Day 1 Actvities

At Home Activity 1: Genetics and Genomics Worksheet

Based on the material discussed in the online lecture answer the following questions:

  1. What is a) Genetics, b) Genomics

  2. What substance contains our genetic code?

  3. Name the four bases and their partners.

  4. What term is given to the many instructions contained within the DNA?

  5. What is mutation?

  6. Based on what you have learned, give 2 examples of physical characteristics not mentioned in the lecture that you think DNA has an impact on.

  7. What is sequencing?

  8. Why would we want to use computer programming?

At Home Activity 2: Introduction to Python

Computer programming languages are often used to solve problems and analyse data in genomics. Python is a programming language which is widely used in both computer science and biology as is it extremely versatile. In this activity we will learn some core concepts that will enable us to use Python during this course.

In order to run Python code online we will use a tool called Binder which allows us to run notebooks which execute code. The following is a set of instructions to launch a notebook and will also be needed in later weeks. A video demonstration will be provided.

Launching A Notebook

  • In the your browser type (This may take a minute): https://mybinder.org/v2/gh/Youth-Academy-DNA/week1a/HEAD

  • When the page loads, click on ‘help’

  • Click "launch classic notebook"

  • Click on activity2.ipynb to open it

  • You will now see a page with multiple "Blocks"

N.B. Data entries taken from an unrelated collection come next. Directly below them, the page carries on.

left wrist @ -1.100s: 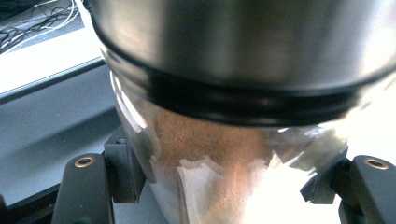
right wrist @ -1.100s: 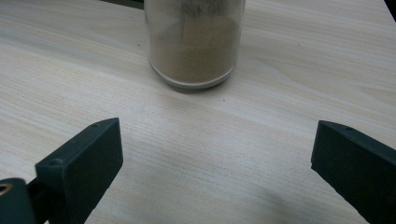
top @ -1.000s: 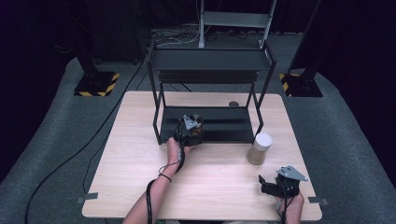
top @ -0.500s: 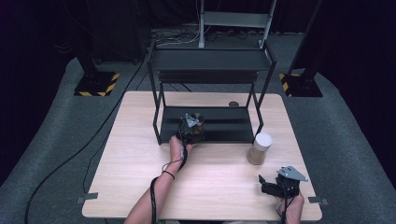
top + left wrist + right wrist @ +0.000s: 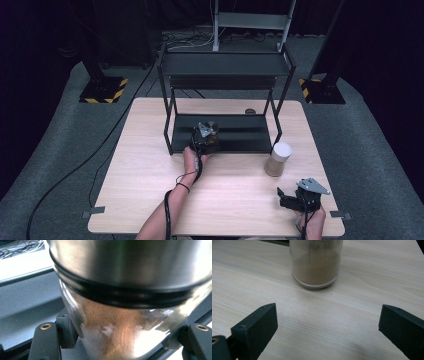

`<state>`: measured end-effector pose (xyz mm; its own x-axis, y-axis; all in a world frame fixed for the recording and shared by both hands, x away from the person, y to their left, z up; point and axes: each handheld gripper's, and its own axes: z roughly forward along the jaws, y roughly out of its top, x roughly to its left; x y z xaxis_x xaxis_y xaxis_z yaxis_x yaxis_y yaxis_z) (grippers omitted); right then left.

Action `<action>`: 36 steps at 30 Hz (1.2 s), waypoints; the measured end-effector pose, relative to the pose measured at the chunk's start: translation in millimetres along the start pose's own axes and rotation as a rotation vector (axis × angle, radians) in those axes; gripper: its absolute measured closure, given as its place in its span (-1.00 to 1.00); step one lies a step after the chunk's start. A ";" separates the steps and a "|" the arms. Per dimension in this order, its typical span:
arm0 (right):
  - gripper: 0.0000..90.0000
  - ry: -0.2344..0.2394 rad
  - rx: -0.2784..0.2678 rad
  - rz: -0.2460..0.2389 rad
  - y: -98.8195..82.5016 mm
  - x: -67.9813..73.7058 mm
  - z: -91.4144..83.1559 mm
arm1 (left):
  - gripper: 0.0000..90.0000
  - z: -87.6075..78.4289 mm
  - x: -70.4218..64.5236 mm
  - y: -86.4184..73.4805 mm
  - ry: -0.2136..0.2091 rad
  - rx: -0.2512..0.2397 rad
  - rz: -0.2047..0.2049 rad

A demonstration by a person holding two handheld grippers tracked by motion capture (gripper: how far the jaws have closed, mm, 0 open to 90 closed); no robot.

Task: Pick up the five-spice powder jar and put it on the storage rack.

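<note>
The left gripper [image 5: 206,136] has its jaws clamped on a glass jar [image 5: 120,330], one black pad on each side of the round wall. The jar is clear glass with a fine brown powder inside, and it carries a smooth metal lid [image 5: 130,262] with a black ring under it. In the left gripper view the lid is toward the top of the picture, so the long axis of the jar runs about upright between the jaws. In the high view the jar is at the left part of the lower shelf [image 5: 240,142] of a black metal rack [image 5: 225,62], which stands at the far middle of the light wooden worktop [image 5: 150,190].

The right gripper [image 5: 295,197] is near the front right corner of the worktop, with its jaws wide apart and nothing between them. A second jar [image 5: 278,159], with beige powder and a white lid, stands upright just beyond it, apart from the jaws.
</note>
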<state>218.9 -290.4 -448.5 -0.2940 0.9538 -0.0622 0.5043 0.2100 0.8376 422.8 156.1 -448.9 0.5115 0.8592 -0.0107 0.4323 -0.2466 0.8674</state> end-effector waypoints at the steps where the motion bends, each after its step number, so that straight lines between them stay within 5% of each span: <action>1: -0.98 0.000 0.001 0.000 0.1 -0.1 0.1 | -0.31 0.1 1.0 -0.7 -0.003 -0.002 0.000; 24: -0.98 0.000 0.004 -0.004 0.7 0.0 0.4 | -0.34 2.7 4.1 4.8 -0.015 0.023 0.037; 36: -0.98 0.002 0.015 -0.003 2.8 -0.4 1.6 | -0.82 -10.2 25.1 33.3 -0.078 0.140 0.085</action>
<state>221.7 -289.9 -447.0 -0.2973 0.9527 -0.0632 0.5160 0.2160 0.8289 442.5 174.0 -415.2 0.6041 0.7967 0.0164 0.4814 -0.3813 0.7892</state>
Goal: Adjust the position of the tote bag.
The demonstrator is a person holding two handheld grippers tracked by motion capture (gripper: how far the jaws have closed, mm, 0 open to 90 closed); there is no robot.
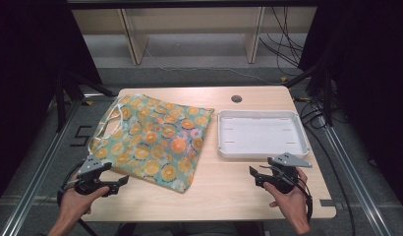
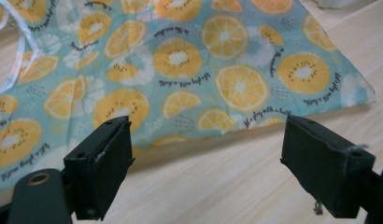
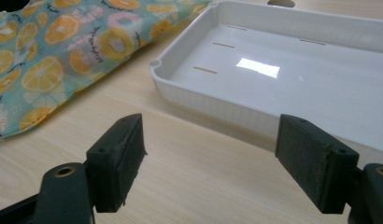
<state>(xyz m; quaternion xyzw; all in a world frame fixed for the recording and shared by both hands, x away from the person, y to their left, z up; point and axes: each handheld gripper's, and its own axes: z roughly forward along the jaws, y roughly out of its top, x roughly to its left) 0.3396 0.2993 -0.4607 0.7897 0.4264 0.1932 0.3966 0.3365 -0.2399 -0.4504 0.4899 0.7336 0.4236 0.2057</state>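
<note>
The bag (image 1: 153,142), a thin cloth one printed with orange slices on pale blue, lies flat on the left half of the table (image 1: 229,191), turned askew so that one corner points toward the person; its clear handles (image 1: 108,125) loop out at the far left edge. Spread out like this it looks laid ready for handling, perhaps folding, and its near edge is the part easiest to reach. Just right of it, apart from the cloth by a narrow strip of wood, sits an empty white tray (image 1: 261,152), likely the place the bag is meant to end up. The left gripper (image 1: 122,181) hovers beside the bag's near left edge, aimed along that hem; in the left gripper view its jaws stand wide apart with bare table between them and the cloth just beyond, touching nothing. The right gripper (image 1: 253,174) hangs in front of the tray's near rim, its jaws likewise spread fully and empty, the tray wall ahead of them and well clear of the pads.
</note>
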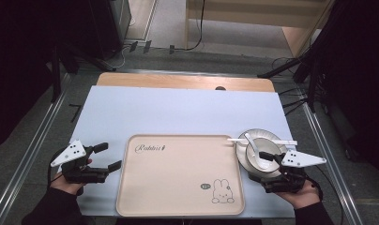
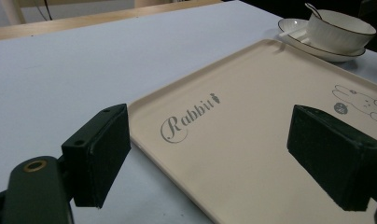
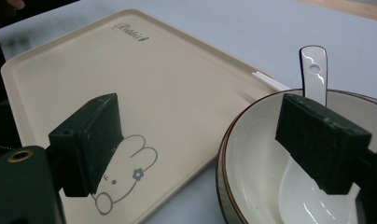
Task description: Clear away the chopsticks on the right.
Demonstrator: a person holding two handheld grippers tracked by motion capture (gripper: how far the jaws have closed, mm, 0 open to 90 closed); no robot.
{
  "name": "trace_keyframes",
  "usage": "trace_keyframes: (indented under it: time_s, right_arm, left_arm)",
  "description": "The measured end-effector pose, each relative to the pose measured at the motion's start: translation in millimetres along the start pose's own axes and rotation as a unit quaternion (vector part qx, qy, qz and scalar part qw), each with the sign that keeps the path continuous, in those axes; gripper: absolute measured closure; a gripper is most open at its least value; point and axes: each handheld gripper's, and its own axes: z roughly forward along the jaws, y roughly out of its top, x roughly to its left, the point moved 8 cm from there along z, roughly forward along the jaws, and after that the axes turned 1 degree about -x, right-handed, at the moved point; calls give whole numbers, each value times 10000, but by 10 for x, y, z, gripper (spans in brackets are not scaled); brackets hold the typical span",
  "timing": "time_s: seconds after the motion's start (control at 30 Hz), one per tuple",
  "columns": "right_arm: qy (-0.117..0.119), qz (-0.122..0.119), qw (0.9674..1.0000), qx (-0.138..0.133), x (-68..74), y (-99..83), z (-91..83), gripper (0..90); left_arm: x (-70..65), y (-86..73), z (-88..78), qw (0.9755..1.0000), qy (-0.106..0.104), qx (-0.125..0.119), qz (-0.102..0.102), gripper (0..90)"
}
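Observation:
A beige tray (image 1: 178, 173) (image 2: 252, 107) (image 3: 168, 88) with "Rabbit" lettering and a rabbit drawing lies at the table's front middle, with nothing on it. Right of it a white bowl (image 1: 262, 157) (image 2: 338, 30) (image 3: 256, 158) stands on a plate (image 1: 246, 161) (image 2: 294, 25). A white spoon (image 1: 254, 150) (image 3: 313, 70) rests in the bowl. White chopsticks (image 1: 262, 140) (image 3: 270, 80) lie across the plate's far side. My left gripper (image 1: 108, 156) (image 2: 224, 154) is open at the tray's left edge. My right gripper (image 1: 266, 171) (image 3: 200, 140) is open, its jaws astride the bowl's near rim.
A pale blue mat (image 1: 178, 112) covers the table, and a strip of bare wood (image 1: 183, 82) runs along the far edge. Dark stands and cables sit on the floor beyond the table and at both sides.

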Motion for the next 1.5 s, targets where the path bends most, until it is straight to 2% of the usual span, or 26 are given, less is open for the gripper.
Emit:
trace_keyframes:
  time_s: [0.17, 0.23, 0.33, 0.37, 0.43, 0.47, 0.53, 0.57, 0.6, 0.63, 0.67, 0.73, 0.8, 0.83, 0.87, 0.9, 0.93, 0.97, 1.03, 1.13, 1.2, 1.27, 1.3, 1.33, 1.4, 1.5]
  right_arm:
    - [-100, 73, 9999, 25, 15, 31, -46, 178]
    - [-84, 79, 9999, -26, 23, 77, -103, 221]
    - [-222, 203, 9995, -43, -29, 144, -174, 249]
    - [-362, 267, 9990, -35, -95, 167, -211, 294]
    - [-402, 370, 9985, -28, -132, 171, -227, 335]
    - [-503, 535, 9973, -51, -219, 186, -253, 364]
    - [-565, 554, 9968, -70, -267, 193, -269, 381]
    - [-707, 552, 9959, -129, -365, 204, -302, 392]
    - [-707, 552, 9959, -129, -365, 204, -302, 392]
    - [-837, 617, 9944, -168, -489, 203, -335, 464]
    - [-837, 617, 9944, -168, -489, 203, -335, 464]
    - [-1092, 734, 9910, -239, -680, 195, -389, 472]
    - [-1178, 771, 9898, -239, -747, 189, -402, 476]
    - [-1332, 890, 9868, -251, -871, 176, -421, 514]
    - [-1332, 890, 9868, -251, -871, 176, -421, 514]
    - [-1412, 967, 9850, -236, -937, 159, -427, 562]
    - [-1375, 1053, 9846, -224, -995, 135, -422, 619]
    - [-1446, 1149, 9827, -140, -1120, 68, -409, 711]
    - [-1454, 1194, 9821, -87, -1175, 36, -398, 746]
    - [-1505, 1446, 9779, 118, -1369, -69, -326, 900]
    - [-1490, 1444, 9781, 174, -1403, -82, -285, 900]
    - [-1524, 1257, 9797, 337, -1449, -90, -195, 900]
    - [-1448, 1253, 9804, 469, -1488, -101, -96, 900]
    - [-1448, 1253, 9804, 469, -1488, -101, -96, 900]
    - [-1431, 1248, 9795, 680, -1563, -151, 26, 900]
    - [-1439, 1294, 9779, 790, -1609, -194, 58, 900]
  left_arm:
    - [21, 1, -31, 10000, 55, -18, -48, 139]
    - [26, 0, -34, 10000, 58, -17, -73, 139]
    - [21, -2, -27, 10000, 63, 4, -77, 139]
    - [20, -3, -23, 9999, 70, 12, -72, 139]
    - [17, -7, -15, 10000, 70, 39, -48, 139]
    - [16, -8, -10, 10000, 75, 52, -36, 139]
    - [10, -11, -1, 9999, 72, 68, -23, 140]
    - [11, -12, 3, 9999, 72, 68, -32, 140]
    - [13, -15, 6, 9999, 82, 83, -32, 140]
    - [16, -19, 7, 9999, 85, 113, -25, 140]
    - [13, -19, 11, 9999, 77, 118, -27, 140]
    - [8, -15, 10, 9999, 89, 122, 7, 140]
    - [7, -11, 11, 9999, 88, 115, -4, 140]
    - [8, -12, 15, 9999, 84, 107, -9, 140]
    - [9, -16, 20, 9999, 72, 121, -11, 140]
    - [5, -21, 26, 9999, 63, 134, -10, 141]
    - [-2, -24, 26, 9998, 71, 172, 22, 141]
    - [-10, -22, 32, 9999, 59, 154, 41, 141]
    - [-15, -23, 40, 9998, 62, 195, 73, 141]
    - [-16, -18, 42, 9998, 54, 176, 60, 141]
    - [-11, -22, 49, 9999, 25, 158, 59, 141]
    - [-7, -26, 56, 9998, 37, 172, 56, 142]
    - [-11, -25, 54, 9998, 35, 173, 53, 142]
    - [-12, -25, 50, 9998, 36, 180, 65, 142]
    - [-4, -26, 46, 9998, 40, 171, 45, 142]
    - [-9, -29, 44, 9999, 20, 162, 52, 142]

  • Each block contains code which can be run by pressing CTRL and Enter OR by clicking the run button

  • To write non-code (comments) in the blocks, put a # before the text

This is what a jupyter notebook looks like!

Python Basics

To begin we will look at the following:

  • Printing code

  • Variables

  • Data Types

  • Reading in data

  • Functions

Printing Code

Let’s print the classic programming example "Hello World" to the screen using the function print():

print("Hello World") 

Now try printing a message of your choice! Note you can use single or double quotes but you cannot mix them, see what happens if you do.

Variables

When we need to store information so that we can use it later we give it a name known as a variable. For example if we have a sequence of DNA we call it mydna and label it as such.

mydna="ATAC"

Now print your variable, note you do not use quotes when referring to a variable.

print(mydna)

Try combining the variable mydna and the phrase "My sequence is:” within a print statement to give the result: My sequence is: ATAC

Data Types

Data in python can be of several different types. We have already come across one type: strings which are made up of characters contained within quotes. Some other types of data are contained below.

  • Numbers: numbers can be integers (whole numbers) or floats (numbers which have a decimal point).

  • Strings: Characters contained within quotes

You can check what type of data a variable is by using the function type().

Assign variable names to the following values and check their type: 1,"twenty", 16.8, "dna", 1/2

For example:

x=1
type(x)

Manipulating Data

As sequence data is text we will concentrate on using Python to analyse text-based data.

In your notebook a sequence has been labelled myseq. It is a piece of DNA from a real strain of the flu virus but we do not know which strain it is.

Lets find the length of our sequence using the function len() as shown below. How many letters are in myseq?

len(myseq)

What if we want to find how many of each letter is there? We can use count(), to find the number of A’s. How many are there?

myseq.count("A")

Do this for each letter and write down how many of each you find.

If some of our data is missing we might want to add to the sequence:

mynewseq=myseq+"ATATATAT"

Now we know some important information about our flu strain. We will investigate it further in the zoom tutorial to find out which strain it is!